Malignant hypertension (also called accelerated-malignant hypertension) is a specific syndrome of severely elevated BP with grade III–IV retinopathy and evidence of microangiopathic haemolytic anaemia, thrombocytopaenia, and acute kidney injury — a form of hypertensive emergency associated with thrombotic microangiopathy affecting the renal and cerebral microvasculature.

Flowchart showing triage of severe blood pressure elevation into hypertensive urgency or emergency based on end-organ damage, with targets and drug choices. — **Panel A:** Starting assessment: severe BP elevation >180/120 mmHg, repeat BP measurement, symptom assessment, medication history.. **Panel B:** End-organ damage screen: neurological exam, fundoscopy, ECG, troponin, serum creatinine, chest X-ray, decision diamond for damage present or absent.. **Panel C:** Hypertensive urgency pathway: no acute end-organ damage, oral agents, gradual 24-48 hour BP reduction, examples including captopril, oral labetalol, and amlodipine.. **Panel D:** Hypertensive emergency pathway: acute end-organ damage, ICU admission, IV agents, 20-25% MAP reduction in first hour, subtype-specific treatment choices for stroke, aortic dissection, ACS or pulmonary oedema, preeclampsia or eclampsia, acute kidney injury, and phaeochromocytoma crisis..

SELF-CHECK

A 58-year-old man with poorly controlled hypertension (average BP 176/108 mmHg for 8 years) presents with gradually worsening exertional dyspnoea. His ECG shows S in V1 (18mm) + R in V5 (20mm) = 38mm. His echo shows LVEF 62%, E/A ratio 0.7, elevated E/e' ratio. His urine ACR is 55 mg/g. What is the most accurate characterisation of his cardiac involvement?
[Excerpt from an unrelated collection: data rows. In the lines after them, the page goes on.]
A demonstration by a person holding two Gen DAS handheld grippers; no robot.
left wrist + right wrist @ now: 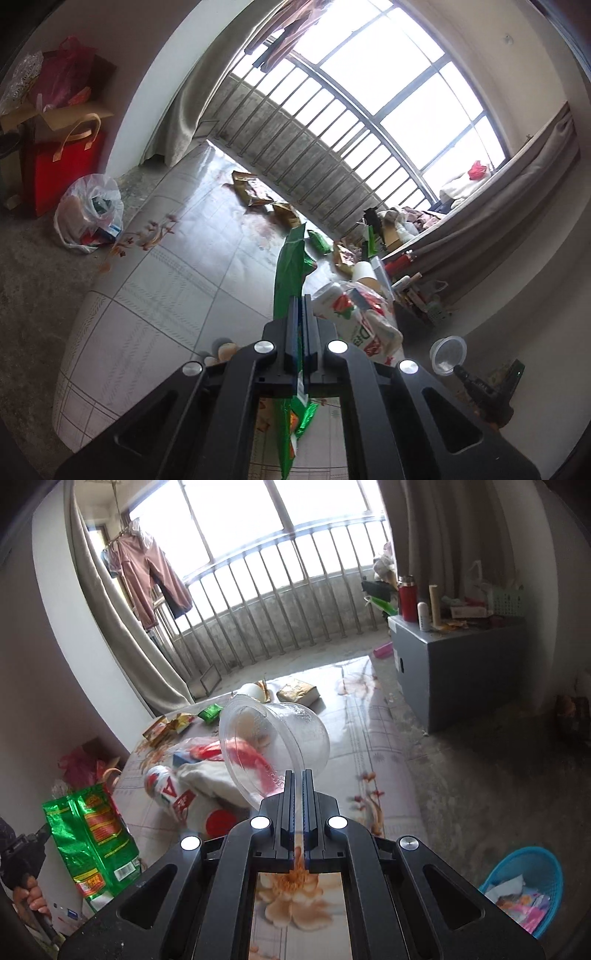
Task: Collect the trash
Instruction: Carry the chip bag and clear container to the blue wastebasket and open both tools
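Trash is held in both grippers at once. The left gripper (300,301) is clamped on a green snack bag (290,266), which is pinched edge-on between the pads, its long axis running up toward the centre of the left wrist view and its lower end hanging below the jaws. The right gripper (298,777) is closed on the rim of a clear plastic cup (275,738), which is tipped on its side with its mouth toward the left of the right wrist view. The coming move is judged to turn on the blue basket (532,882), seen at the lower right of the right wrist view, on the grey floor beside the floral mat (373,753). It lies right of and below the cup, so the right gripper appears the nearer. More wrappers (255,190) and a white plastic bag (192,794) are left on the mat
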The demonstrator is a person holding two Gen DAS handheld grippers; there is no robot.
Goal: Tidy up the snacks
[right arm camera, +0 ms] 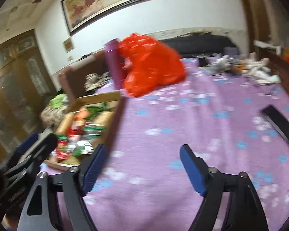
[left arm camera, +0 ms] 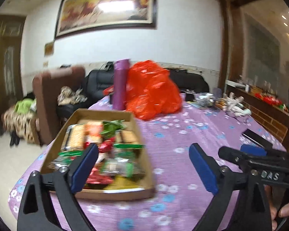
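While both claws stand wide with nothing between their pads, the relation that matters is where the cardboard box [left arm camera: 107, 150] of snacks lies from each. The left gripper [left arm camera: 143, 165] has the box just ahead at about eleven o'clock, its left pad overlapping the near packets in the picture; contact cannot be judged through the blur. The box's long axis runs away from the claw, toward the purple roll [left arm camera: 121, 84] and the red plastic bag [left arm camera: 154, 90] at twelve. From the right gripper [right arm camera: 142, 167] the same box sits off at ten o'clock, with bare flowered tablecloth [right arm camera: 202, 115] straight ahead. By my reading the left hand is nearer; the snacks appear already gathered inside the box.
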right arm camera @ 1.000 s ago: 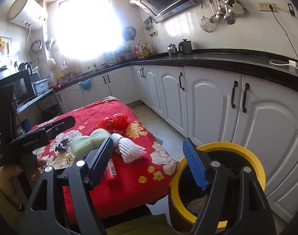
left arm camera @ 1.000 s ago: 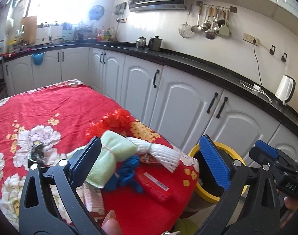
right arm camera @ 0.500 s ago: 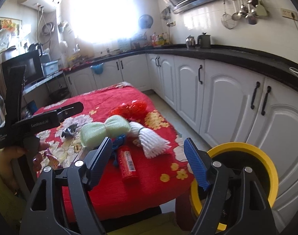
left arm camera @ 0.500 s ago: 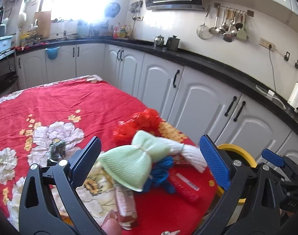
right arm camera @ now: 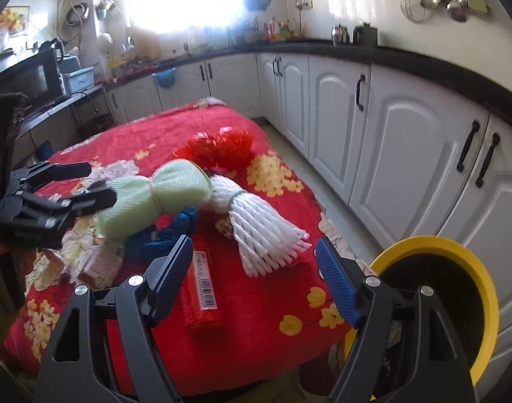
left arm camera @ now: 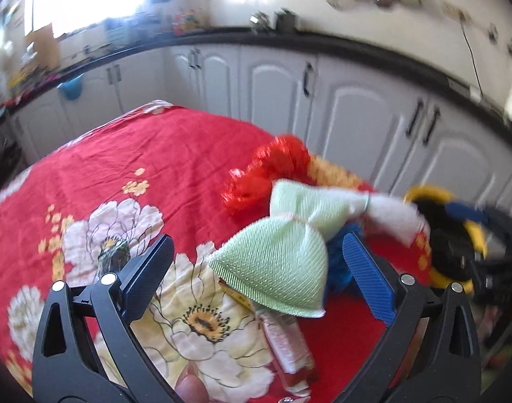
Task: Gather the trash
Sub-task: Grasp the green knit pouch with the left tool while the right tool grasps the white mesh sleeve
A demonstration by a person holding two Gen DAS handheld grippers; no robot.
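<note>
- The right wrist view alone shows clearly a red tube (right arm camera: pixel 202 288) with a barcode, lying between white net (right arm camera: pixel 266 235) and blue wad (right arm camera: pixel 162 235) on the bench (right arm camera: pixel 272 319).
- The left wrist view is blurred; green net (left arm camera: pixel 283 262) lies over a pink packet (left arm camera: pixel 286 346).
- Left gripper (left arm camera: pixel 256 268) fingers spread, empty, just before the green net.
- Right gripper (right arm camera: pixel 254 275) fingers apart, empty, above the tube.
- Yellow-rimmed bin (right arm camera: pixel 477 275) beside the bench; contents too dark to tell.

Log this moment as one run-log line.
left gripper: open, at green foam net | right gripper: open, empty | bin: off table edge
</note>
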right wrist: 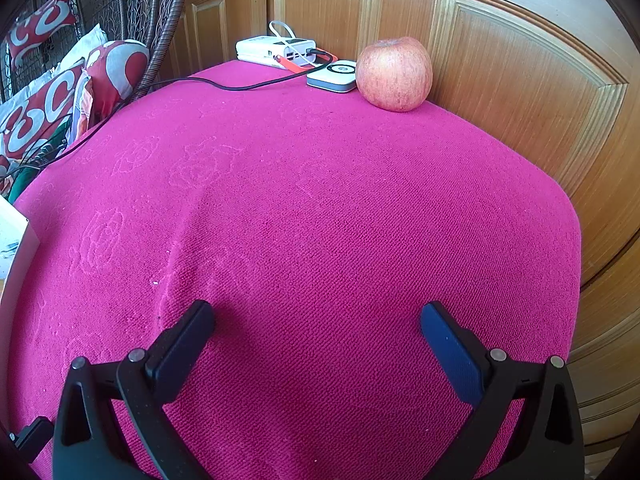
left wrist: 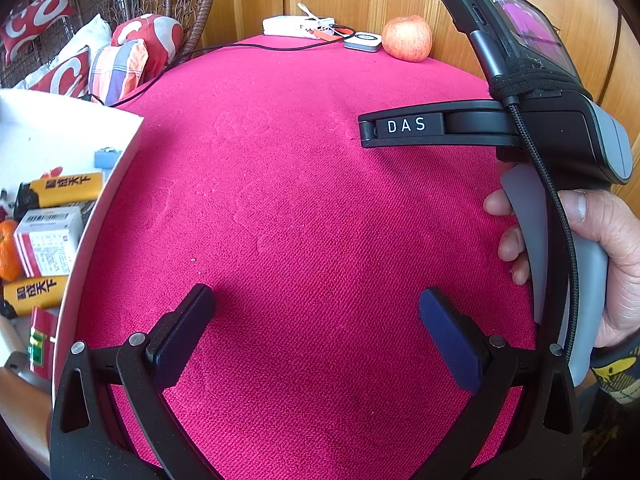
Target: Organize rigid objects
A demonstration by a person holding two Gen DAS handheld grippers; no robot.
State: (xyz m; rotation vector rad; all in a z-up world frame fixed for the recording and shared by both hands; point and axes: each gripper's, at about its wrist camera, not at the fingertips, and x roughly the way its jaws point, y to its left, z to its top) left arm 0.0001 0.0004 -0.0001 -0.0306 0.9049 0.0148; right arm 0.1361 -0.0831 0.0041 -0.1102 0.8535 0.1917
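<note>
On the pink-clothed table (left wrist: 304,200) my left gripper (left wrist: 316,304) stands open, nothing between its fingers. At the table's left edge is a white box (left wrist: 64,128) holding several small packs: yellow cartons (left wrist: 66,188), a red-and-white carton (left wrist: 48,240), an orange item (left wrist: 7,252). A red apple (left wrist: 407,38) sits at the far edge. My right gripper (right wrist: 316,316) is open too and empty over the cloth (right wrist: 320,220), facing the apple (right wrist: 394,74). In the left wrist view a hand (left wrist: 612,248) holds the right gripper's handle on the right side.
A white power bank (right wrist: 276,52) and a small white square device (right wrist: 334,76) lie at the far edge beside the apple, with a black cable (right wrist: 240,87) trailing off left. Wooden panelling (right wrist: 520,80) backs the table. Cushions (right wrist: 44,108) and a wicker chair are on the left.
</note>
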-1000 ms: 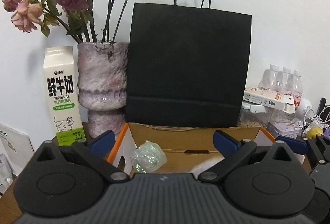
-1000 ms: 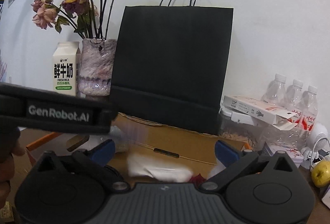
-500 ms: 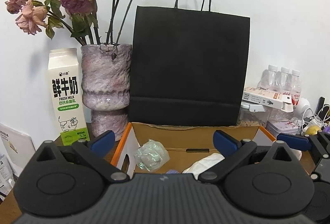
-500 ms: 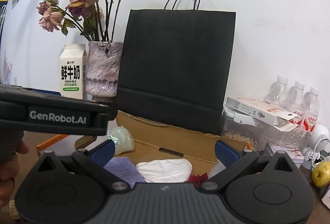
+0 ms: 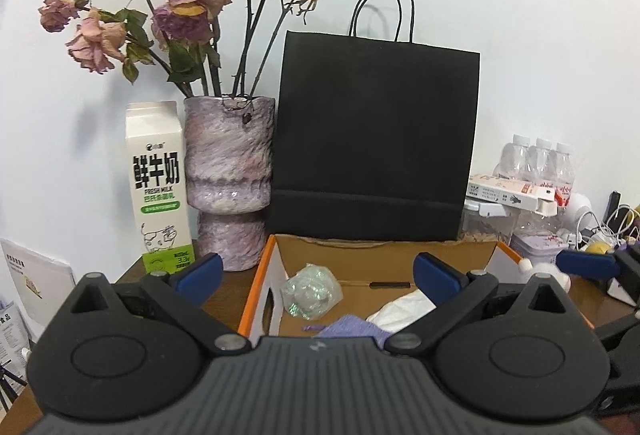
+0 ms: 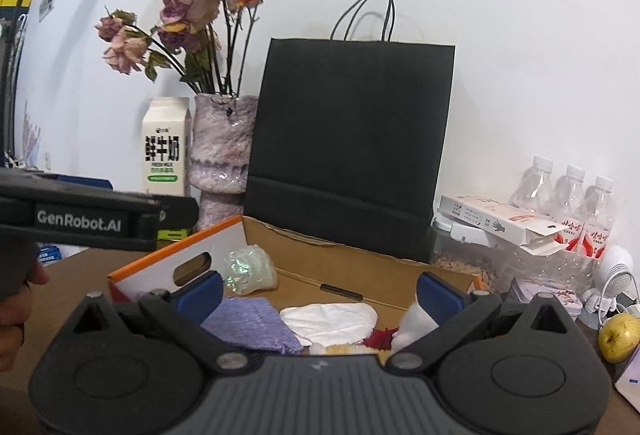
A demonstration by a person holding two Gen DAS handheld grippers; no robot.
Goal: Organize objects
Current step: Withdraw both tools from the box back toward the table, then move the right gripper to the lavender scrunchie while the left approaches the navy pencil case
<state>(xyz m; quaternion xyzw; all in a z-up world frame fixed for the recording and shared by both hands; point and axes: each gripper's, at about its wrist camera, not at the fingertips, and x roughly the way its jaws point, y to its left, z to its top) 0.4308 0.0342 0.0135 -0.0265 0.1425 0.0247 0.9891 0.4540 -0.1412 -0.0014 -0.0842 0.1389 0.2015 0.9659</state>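
Observation:
An open cardboard box (image 5: 400, 253) (image 6: 352, 255) with an orange rim sits on the brown table. Inside lie a crumpled iridescent plastic wrap (image 5: 310, 289) (image 6: 248, 271), a purple knitted cloth (image 5: 352, 329) (image 6: 252, 323), a white cloth (image 5: 404, 309) (image 6: 332, 319) and something red and white (image 6: 384, 337). My left gripper (image 5: 318, 273) is open and empty, raised above the box's near side. My right gripper (image 6: 320, 289) is open and empty over the box. The left gripper's body (image 6: 80, 221) shows at the left of the right wrist view.
Behind the box stand a black paper bag (image 5: 372, 139), a purple vase of dried roses (image 5: 230, 179) and a milk carton (image 5: 158, 187). At the right are water bottles (image 6: 572, 191), a flat carton (image 6: 496, 223), a jar, a tin and a yellow-green fruit (image 6: 620, 337).
Both grippers have risen and tilted, so more of the box's inside shows. The purple cloth and white cloth came into view. The jaws stay open.

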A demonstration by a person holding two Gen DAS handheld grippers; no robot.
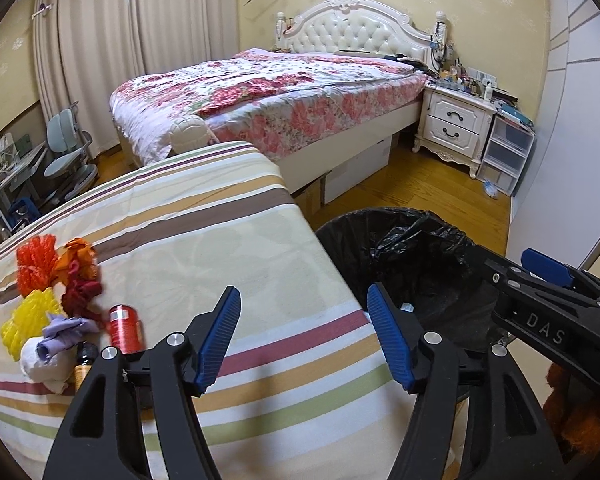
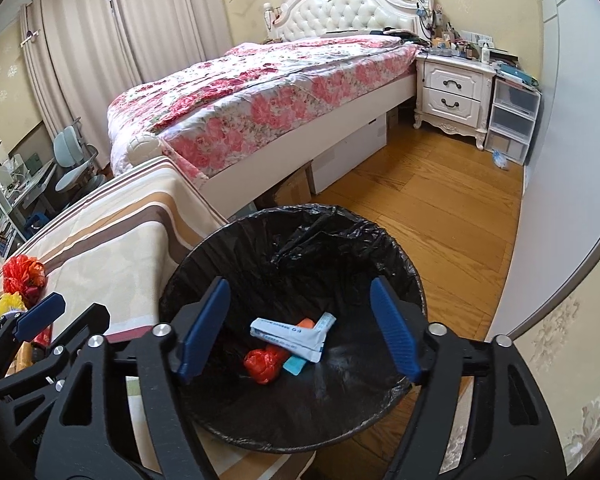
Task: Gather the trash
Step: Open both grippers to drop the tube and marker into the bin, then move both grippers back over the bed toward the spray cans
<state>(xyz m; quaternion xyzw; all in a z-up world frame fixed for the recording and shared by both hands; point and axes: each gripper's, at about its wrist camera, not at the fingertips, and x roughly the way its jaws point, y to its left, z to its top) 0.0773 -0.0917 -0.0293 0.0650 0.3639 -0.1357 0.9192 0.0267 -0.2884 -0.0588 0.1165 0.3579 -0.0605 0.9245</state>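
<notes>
A heap of trash lies at the left of the striped cloth [image 1: 228, 248]: an orange foam net [image 1: 36, 264], crumpled red paper [image 1: 80, 284], a yellow net [image 1: 28, 320], a purple scrap [image 1: 66, 330], a red can [image 1: 124, 326], a white tissue [image 1: 40, 360] and a small brown bottle [image 1: 85, 360]. My left gripper [image 1: 303, 292] stands open and empty over the cloth's right edge. My right gripper [image 2: 299, 284] is open above the black-lined bin [image 2: 380, 240]. In the bin lie white-blue packets [image 2: 292, 334], a red crumpled bag [image 2: 264, 364] and a light blue piece [image 2: 296, 365].
The bin stands on the wooden floor [image 2: 440, 200] against the striped table. Behind are a bed with a floral cover [image 1: 284, 92], cardboard boxes [image 2: 296, 188] under it, a white nightstand [image 1: 454, 124], plastic drawers [image 1: 504, 152] and a desk chair [image 1: 66, 148] at the left.
</notes>
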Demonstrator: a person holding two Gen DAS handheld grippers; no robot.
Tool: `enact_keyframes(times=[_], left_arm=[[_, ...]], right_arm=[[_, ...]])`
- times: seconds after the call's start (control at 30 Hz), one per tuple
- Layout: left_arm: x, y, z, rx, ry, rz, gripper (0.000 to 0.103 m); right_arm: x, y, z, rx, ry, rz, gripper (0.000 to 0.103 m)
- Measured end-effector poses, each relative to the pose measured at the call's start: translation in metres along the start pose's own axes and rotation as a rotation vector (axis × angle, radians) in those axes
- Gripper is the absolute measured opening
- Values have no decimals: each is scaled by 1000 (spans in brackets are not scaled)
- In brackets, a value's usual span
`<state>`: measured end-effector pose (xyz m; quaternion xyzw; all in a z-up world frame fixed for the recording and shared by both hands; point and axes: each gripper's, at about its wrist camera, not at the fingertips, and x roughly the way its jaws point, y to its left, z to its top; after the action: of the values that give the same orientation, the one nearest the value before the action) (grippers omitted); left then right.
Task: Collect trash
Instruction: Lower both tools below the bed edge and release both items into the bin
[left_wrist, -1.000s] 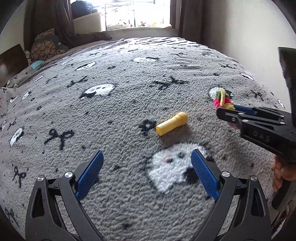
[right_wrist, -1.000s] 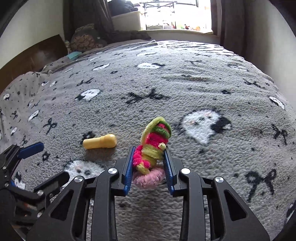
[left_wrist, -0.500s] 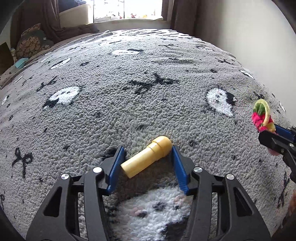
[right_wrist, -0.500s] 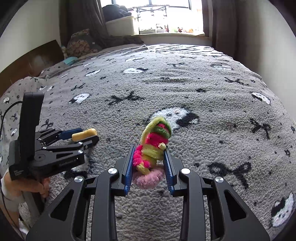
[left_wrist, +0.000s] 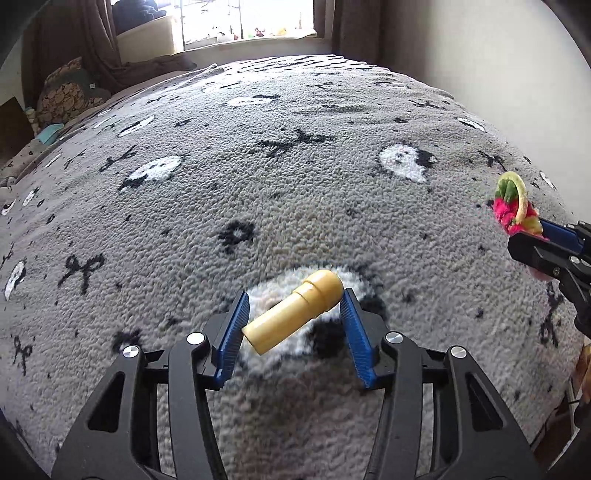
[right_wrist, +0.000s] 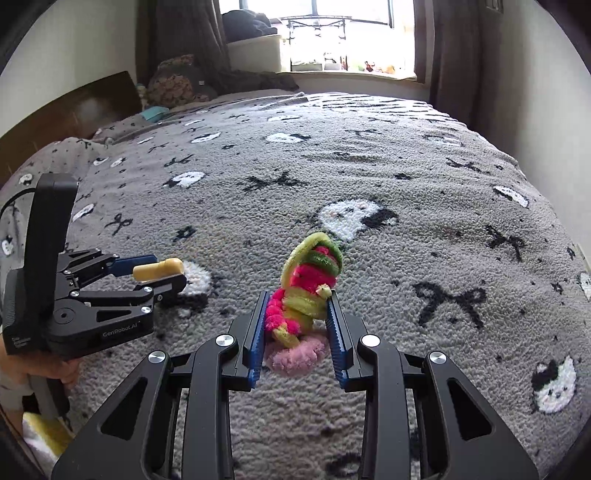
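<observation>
Both bits of trash were up off the bed, one per hand-held gripper

The yellow plastic tube (left_wrist: 293, 315) sat clamped in the left hand-held gripper (left_wrist: 295, 314), the fuzzy pipe-cleaner bundle (right_wrist: 304, 295) pinched in the right hand-held gripper (right_wrist: 297, 314), above the grey blanket (left_wrist: 258, 177); no bin was in view, so dropping them off remained

- I am in a bedroom of a home.
- A bed fills most of what I see, covered by a fuzzy grey blanket (right_wrist: 406, 177) patterned with white cats and black bows.
- A patterned pillow (right_wrist: 177, 83) lies at its far left end, beside a dark wooden headboard (right_wrist: 74, 107).
- A bright window (right_wrist: 332, 33) sits behind, hung with dark brown curtains (right_wrist: 447, 48).
- Plain white walls (left_wrist: 480, 55) close the room in.
</observation>
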<state>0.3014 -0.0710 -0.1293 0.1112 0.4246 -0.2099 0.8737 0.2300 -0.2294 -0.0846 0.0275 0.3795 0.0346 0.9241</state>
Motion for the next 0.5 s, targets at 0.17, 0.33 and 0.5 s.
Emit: enact_keyframes(times=[0.17, 0.33, 0.5], left_arm=[[-40, -5, -27, -4, -24, 7, 48], [-84, -10, -51, -4, -63, 10, 48], [-132, -14, -68, -8, -126, 12, 48]], right_arm=[[-33, 11, -14, -28, -28, 5, 31], [-69, 20, -31, -56, -61, 12, 31], [-111, 29, -47, -88, -115, 13, 31]])
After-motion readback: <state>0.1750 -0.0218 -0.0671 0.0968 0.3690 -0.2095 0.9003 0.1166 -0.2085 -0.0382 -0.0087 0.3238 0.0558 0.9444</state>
A. Heart failure with reduced ejection fraction (HFrEF) due to hypertensive cardiomyopathy

B. Left ventricular hypertrophy with diastolic dysfunction (HFpEF) — hypertensive heart disease

C. Right heart failure secondary to pulmonary hypertension

D. Coronary artery disease with normal systolic function

Reveal Answer

Answer: B. Left ventricular hypertrophy with diastolic dysfunction (HFpEF) — hypertensive heart disease

This patient has hypertensive heart disease with LVH (Sokolow-Lyon criteria: S in V1 + R in V5/V6 >35 mm — here 38 mm, positive) and diastolic dysfunction (E/A <1 suggests Grade I diastolic dysfunction; elevated E/e' suggests elevated LV filling pressure). LVEF is 62%, which is preserved (≥50%), so this is HFpEF (heart failure with preserved ejection fraction), not HFrEF. The urine ACR of 55 mg/g indicates microalbuminuria — a marker of hypertensive renal involvement. This is classic hypertensive heart disease with target organ damage to both heart and kidneys. HFrEF would require LVEF ≤40%; there is no evidence of right heart failure or CAD from the data given.